Efeméride

Benedetti, la buena gente

  • Este lunes se cumplen cien años del nacimiento del poeta uruguayo, que tiene en la antología 'Testigo de uno mismo' (Visor) una suerte de testamento

Mural con la imagen de Mario Benedetti en una calle de Montevideo.

Mural con la imagen de Mario Benedetti en una calle de Montevideo. / Raúl Martínez (Efe)

En sus últimos años, Mario Benedetti se instalaba en una mecedora a fumar una pipa antes de ocupar el escritorio donde, junto a las gafas y el lápiz recién afilado, le aguardaba un cuaderno con letras en forma de hormiguero. Todo ello, además de unos viejos zapatos, un perchero del que cuelgan tirantes, ediciones cubiertas de moho, amuletos, cachivaches varios, engrosan hoy la casa museo que su fundación ha abierto en Montevideo, la ciudad que él amó y de la que vivió alejado, en una casona del barrio Cordón, cerca de algunas facultades y la Rambla. La fundación, igual que la propia ciudad y el país entero, se aprestan a celebrar el centenario de su venida al mundo: el 14 de septiembre de 1920 (el siglo es el lunes) comenzaba su andadura aquel señor chiquito con el jersey de cuello vuelto, cuyo bigote mal ajardinado se cubre de mercurio en las fotografías. En la memoria de muchos de nosotros, él sigue escandiendo sus poemas en un alemán macarrónico, como en el boliche de El lado oscuro del corazón.

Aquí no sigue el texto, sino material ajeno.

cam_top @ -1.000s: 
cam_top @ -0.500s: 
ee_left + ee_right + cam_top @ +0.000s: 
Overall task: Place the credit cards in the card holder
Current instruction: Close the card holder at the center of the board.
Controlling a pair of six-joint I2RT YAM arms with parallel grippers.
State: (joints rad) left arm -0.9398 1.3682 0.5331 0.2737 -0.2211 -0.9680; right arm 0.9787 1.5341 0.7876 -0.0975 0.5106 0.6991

Allende los mares, el centenario traerá exposiciones, ediciones conmemorativas, incluso una versión de La tregua en formato de ballet, auspiciada por el Instituto Nacional de Artes Escénicas de su país. Aquí, más modestamente, parece que deberemos resignarnos a algún homenaje público (las recitaciones de Joan Manuel Serrat) y la reedición de sus últimas obras, en particular de poesía, el género que él más amó o en el que se sintió más cómodo. Visor saca de nuevo a los estantes, coincidiendo con la efeméride, Testigo de uno mismo, una antología de poemas con afán definitivo que quiere ser una suerte de bitácora o testamento del periplo de su autor. Abundan en ella, igual que siempre, los versos dedicados a la vida de todos los días, a esas fruslerías sin relieve que hacen nuestro júbilo y nuestra agonía, pero también reflexiones punzantes en un arcén del camino: "cuando uno descubre sus miserias -leemos en Soliloquio- / siente el orgullo impávido sincero / de mirarse como un inconfundible / o como un tonto que no vive en paz".

Pocos meses antes, Visor relanzó también uno de los últimos poemarios de Benedetti, Rincón de haikus, consagrado al mayor de sus descubrimientos tardíos. En los días del ocaso, visiblemente fatigado, la labor de armar cuentos se le hacía cuesta arriba, y lo único que saldaba su antiguo pacto con la escritura eran estas piezas transparentes, de una prístina inocencia, garrapateadas sin mucho cuidado en el cuaderno que ahora preserva su fundación. Ahí leemos intuiciones fulgurantes, algo patéticas, como esta: "Ese percance de ser buena gente". Una definición más que elocuente para aquel uruguayo pequeño y escurridizo, impenitente exiliado de la patria y de sí mismo, al que tanto amamos en nuestra adolescencia, cuya lectura inauguramos en cuartos de amigos, entre cigarrillos, discos rayados y la primera proximidad de una cosa, la vida, que aún olía a nuevo, como recién salida del concesionario. Feliz centenario, maestro.